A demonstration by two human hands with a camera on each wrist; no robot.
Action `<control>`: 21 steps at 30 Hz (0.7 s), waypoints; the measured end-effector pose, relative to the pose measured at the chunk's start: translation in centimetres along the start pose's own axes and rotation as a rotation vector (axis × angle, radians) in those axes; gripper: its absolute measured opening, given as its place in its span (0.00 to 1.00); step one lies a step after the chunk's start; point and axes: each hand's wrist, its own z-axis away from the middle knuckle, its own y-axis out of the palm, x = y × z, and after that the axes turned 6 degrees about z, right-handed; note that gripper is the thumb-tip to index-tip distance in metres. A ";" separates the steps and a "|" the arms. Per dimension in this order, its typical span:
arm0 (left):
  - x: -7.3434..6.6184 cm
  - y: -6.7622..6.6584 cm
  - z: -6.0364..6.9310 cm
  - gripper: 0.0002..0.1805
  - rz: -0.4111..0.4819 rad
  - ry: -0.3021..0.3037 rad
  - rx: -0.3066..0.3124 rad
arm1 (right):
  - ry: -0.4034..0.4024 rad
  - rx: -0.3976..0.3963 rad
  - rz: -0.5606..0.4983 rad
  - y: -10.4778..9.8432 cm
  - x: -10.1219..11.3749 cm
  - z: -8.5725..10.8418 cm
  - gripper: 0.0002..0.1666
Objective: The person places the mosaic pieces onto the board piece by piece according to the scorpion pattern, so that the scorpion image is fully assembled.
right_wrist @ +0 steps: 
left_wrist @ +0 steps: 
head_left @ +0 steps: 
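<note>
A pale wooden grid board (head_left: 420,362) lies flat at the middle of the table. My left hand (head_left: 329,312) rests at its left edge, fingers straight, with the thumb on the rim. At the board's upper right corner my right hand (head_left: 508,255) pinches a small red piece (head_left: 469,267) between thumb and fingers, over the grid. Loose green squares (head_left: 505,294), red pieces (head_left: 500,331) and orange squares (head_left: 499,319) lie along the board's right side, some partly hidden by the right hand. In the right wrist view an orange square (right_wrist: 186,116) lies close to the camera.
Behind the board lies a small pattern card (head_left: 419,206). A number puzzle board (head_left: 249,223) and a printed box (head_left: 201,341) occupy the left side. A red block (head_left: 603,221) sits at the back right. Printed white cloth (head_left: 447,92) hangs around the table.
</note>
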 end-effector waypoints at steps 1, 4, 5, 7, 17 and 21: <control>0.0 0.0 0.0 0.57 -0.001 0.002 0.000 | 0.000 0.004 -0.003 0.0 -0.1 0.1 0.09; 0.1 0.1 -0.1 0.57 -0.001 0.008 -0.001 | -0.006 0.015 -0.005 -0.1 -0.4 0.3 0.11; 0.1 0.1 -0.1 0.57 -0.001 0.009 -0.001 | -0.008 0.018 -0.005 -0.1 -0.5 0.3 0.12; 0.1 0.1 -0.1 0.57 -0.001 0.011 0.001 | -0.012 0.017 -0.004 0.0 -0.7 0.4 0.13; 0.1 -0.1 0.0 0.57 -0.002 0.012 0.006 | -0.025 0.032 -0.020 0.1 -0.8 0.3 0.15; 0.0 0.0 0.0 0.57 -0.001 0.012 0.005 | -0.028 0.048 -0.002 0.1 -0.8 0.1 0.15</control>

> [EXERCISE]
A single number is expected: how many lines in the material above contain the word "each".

> [RESPONSE BOX]
2